A drop of rain hit the logbook tin. I was sure it said “pike”. I consulted Jiri about this, but he wasn’t so sure. I urged him to listen more carefully, taking the opportunity to remind him of the relationship between discretion and valour, and of the fact that the picnic shelter at Kanangra is a miserable place to spend a night. Jiri cocked his ear and really concentrated. Pike! Pike! Pike!

“I .. *think* I hear it …” he conceded.

“And if you turn your head in THIS direction,” I elaborated, pointing west, “you’ll be able to hear the wind passing by the entrance to the Hundred Man Cave. It sounds like this: DRYYYYYYYYYYYY.”

So we called off Kanangra and trotted down to the Ti Willa Plateau and bedded down in the magnificent toasty sheltered opulence of the Hundred Man Cave. I don’t know how comfortably it would sleep a hundred, but it does two and a nice big fire just fine. I would recommend it to anyone.

Next morning was overcast but pleasant walking temperature as we struck out along Ti Willa to Compagnoni Pass. While navigating our minds out trying to avoid Watch Your Step Spur, I managed not just to not watch my step, but in fact to perform a spectacular 270 degree flip followed by a backspin over a slippery log. I was not of course in a position to assess the quality of the performance, but the New Zealand judge gave it a 9.5 and Jiri assured me that it was a highlight of the walk. Despite the tricky nav we found Ti Willa Ridge, then Ti Willa Creek (flowing all the way from top to bottom) and the Mighty Kowmung for elevenses.

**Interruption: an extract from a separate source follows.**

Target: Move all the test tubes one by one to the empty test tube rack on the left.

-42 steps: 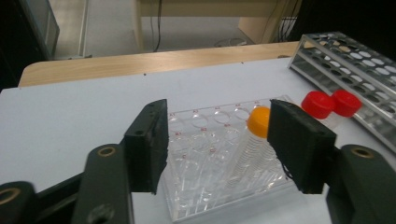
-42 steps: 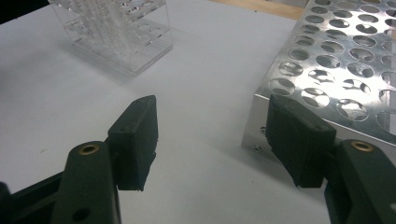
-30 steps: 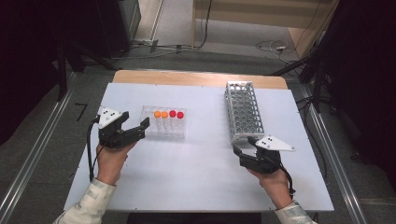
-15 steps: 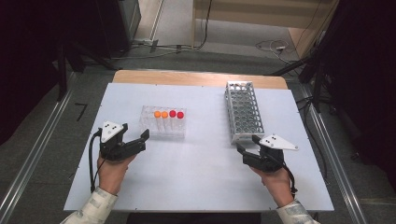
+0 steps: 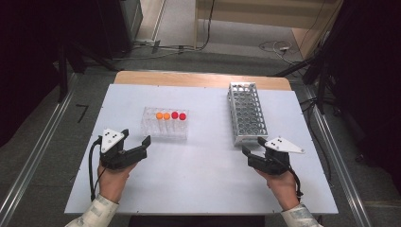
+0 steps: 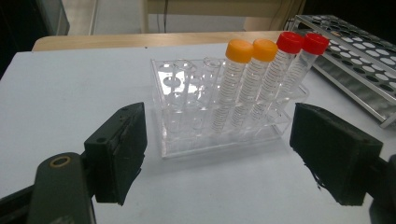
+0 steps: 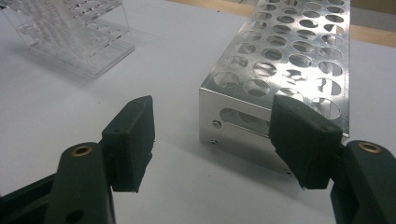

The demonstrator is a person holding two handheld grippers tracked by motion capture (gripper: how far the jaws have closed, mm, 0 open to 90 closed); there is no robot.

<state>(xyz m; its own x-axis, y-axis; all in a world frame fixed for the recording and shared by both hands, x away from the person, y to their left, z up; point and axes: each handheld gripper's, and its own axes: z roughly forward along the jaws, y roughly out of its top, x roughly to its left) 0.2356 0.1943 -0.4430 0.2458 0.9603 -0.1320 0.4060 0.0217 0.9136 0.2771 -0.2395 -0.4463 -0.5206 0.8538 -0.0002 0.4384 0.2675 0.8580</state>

We followed Dave Hordern’s tin-tags over the Wongas and down Whaites Pass for early lunch at the Cox. I was feeling pretty miserable — a throat infection from earlier in the week was making itself known again.

TOM:   *HACK cough cough BLERK*
JIRI:  That doesn’t sound healthy.
TOM:   … it’s okay i think i have some cold and flu tablets …
(five minutes later)

I’m sure there’s a valuable lesson in there somewhere.

The stately Coxs River, not be underestimated, proceeded to throw a bunch of absolute garbage walking at us and it took us almost an hour to make it to the base of our ridge. Bash bash bash, up the Random Dog, we exhausted our conversational repertoire just as we wandered into Med Gap. This brought us to 3.45pm (we adjusted for daylight savings time at lunch) whereupon Jiri utilised his fearsome maths skills to calculate that we would be really pressing it to make it back to the Gearin by six o’clock.


Well, no — not quite, it really is quite a long way, and anyway a stiff frozen wind proceeded to bring in chilly blasting rain from the east. Needless to say the cameras stayed packed away but we made it back to the pub about twenty past six to be greeted by Pete’s crew fresh from the Lindemans Pass Experience, a couple of massive steaks, and the world’s loudest ever swing band. A churning gutful of light and sound bombarded our respective senses as we shivered ourselves out of hypothermia.

So that was my weekend, and it was great. Our observations, of which there were a few, are not limited to the insight that we should not have brought our cameras if we were serious about making Kanangra. That said, if we had continued onto Kanangra we would have had a much longer Sunday (55km versus ~40km), would have borne the brunt of more fearsome weather, and would have missed out on meeting up with Pete and co., but not the swing band who did two consecutive sets. There’s probably a valuable lesson in there somewhere too.

A great walk, anyway. I’m still feeling it. Thanks Jiri!

Press On,

PS: some of the many photos from the first day are now online.